Les Etats-Unis sont également intervenus, en adoptant des sanctions contre deux enfants du dirigeant de la junte qui s'est emparé du pouvoir, Min Aung Hlaing.

Raids contre des habitations, des hôpitaux, des universités, arrestations en masse, tirs à balles réelles: la junte semble pourtant plus déterminée que jamais à vouloir éteindre le vent de fronde largement pacifique qui souffle sur la Birmanie.

L'organisation de défense des droits humains Amnesty International a dénoncé jeudi des "exécutions extrajudiciaires" et le recours à des armes de guerre.

L'organisation a expliqué dans un communiqué avoir analysé 55 vidéos, filmées entre le 28 février et le 8 mars par des membres du public et des médias locaux, montrant que "la force létale est utilisée de manière planifiée, préméditée et coordonnée" par l'armée birmane.

- "Balles réelles" -

Occupée sur plusieurs fronts, l'armée cherche aussi à concentrer son action sur les manifestations.

Le journal d'Etat The Mirror a ainsi annoncé jeudi que l'armée Arakan, en conflit avec la junte dans l'Etat de Rakhine (ouest), ne serait plus considérée comme une organisation terroriste par le pouvoir.

Ce groupe armé lutte pour une plus grande autonomie pour la population bouddhiste, dite Rakhine, dans l'Etat du même nom.
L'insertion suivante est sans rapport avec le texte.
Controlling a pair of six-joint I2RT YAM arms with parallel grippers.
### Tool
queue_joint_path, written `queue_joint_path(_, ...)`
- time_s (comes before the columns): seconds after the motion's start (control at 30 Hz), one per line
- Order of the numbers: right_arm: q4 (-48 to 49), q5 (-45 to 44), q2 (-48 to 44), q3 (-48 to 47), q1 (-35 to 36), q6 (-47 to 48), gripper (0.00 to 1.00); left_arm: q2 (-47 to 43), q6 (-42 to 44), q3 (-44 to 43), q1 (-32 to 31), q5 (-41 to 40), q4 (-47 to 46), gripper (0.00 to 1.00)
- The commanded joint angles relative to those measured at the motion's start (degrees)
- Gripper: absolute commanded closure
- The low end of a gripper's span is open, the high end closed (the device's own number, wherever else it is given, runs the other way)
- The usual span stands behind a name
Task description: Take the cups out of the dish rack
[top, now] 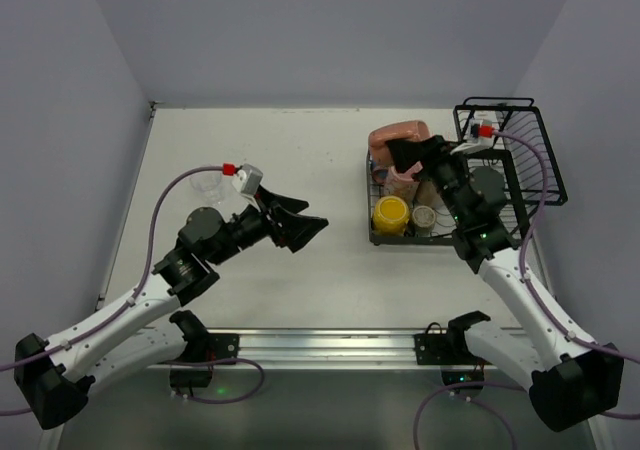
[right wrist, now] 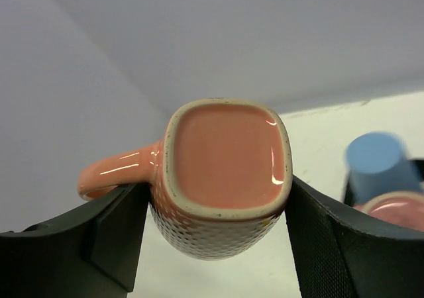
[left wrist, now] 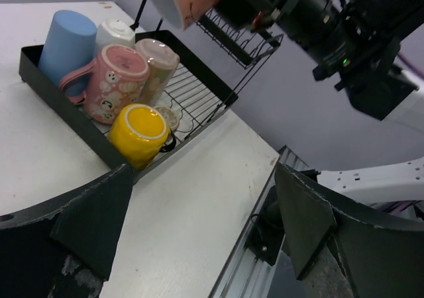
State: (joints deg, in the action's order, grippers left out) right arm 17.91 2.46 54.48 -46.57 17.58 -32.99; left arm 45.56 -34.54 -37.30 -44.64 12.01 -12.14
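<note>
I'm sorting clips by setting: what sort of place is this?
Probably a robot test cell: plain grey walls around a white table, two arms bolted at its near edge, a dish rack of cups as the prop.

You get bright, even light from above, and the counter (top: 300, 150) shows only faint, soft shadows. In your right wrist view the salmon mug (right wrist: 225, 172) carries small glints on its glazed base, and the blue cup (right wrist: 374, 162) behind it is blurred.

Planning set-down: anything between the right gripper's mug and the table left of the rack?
Nothing visible beside the dish rack. The right gripper holds the salmon mug above it; the open left gripper hovers farther left.
</note>
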Motion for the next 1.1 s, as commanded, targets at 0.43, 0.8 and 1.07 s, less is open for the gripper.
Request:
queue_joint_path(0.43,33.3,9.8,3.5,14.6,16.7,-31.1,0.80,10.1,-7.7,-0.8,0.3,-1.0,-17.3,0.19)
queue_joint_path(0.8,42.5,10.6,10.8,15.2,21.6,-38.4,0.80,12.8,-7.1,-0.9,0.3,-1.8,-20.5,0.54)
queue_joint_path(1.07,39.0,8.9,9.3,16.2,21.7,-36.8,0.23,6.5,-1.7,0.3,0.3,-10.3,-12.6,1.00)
Le conflit avec les militaires birmans a fait en près de deux ans des centaines de morts et contraint quelque 200.000 personnes à fuir leurs maisons.

"Les militaires de Tatmadaw (l'armée birmane) ont de nombreux ennemis, ils ne veulent pas opérer sur trop de fronts à la fois et le front le plus pressant à l'heure actuelle est contre la majorité ethnique des Birmans dans les grands centres urbains", a expliqué à l'AFP Hervé Lemahieu, expert auprès de l'institut Lowy en Australie.
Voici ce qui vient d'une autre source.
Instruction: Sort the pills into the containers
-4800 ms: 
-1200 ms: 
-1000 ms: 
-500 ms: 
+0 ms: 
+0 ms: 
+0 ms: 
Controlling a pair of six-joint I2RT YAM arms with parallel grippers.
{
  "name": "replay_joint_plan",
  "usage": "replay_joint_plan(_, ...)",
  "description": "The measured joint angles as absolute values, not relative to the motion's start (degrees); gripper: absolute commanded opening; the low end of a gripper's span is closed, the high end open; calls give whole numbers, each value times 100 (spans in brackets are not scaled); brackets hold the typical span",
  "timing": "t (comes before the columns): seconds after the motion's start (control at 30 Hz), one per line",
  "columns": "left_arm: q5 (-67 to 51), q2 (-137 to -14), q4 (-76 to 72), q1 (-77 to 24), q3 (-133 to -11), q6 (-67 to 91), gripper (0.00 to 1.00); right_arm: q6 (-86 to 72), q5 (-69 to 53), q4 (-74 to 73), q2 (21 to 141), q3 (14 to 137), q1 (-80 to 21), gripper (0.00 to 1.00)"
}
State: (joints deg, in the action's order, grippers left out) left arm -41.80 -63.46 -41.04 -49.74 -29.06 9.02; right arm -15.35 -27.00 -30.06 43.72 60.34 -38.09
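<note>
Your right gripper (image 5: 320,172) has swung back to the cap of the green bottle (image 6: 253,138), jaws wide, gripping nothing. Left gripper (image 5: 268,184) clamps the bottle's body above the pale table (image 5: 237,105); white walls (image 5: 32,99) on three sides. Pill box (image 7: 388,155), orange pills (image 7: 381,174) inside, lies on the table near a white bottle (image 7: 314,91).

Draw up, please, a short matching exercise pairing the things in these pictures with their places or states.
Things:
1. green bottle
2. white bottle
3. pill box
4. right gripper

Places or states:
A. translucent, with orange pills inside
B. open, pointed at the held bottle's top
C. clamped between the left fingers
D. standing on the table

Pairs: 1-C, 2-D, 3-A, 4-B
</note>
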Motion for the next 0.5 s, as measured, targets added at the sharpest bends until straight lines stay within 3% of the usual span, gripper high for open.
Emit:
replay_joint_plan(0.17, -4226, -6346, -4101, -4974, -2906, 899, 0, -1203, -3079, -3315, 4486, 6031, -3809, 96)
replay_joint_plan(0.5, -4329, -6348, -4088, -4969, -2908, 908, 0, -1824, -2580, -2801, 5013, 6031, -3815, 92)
A Rangoun, le quartier d'Okkalapa était sous le choc jeudi, au lendemain d'une opération des forces de l'ordre ayant conduit à 300 arrestations, selon l'Association d'assistance aux prisonniers politiques.

"Une personne a été touchée par des tirs à balles réelles et se trouve dans un état critique", a indiqué cette association, qui dénombre au moins 60 civils tués et près de 2.000 personnes arrêtées depuis le 1er février.

Le passage en force des généraux, alléguant de vastes fraudes électorales aux législatives de novembre remportées massivement par le parti d'Aung San Suu Kyi, la Ligue nationale pour la démocratie (LND), a mis fin à une décennie de transition démocratique en Birmanie.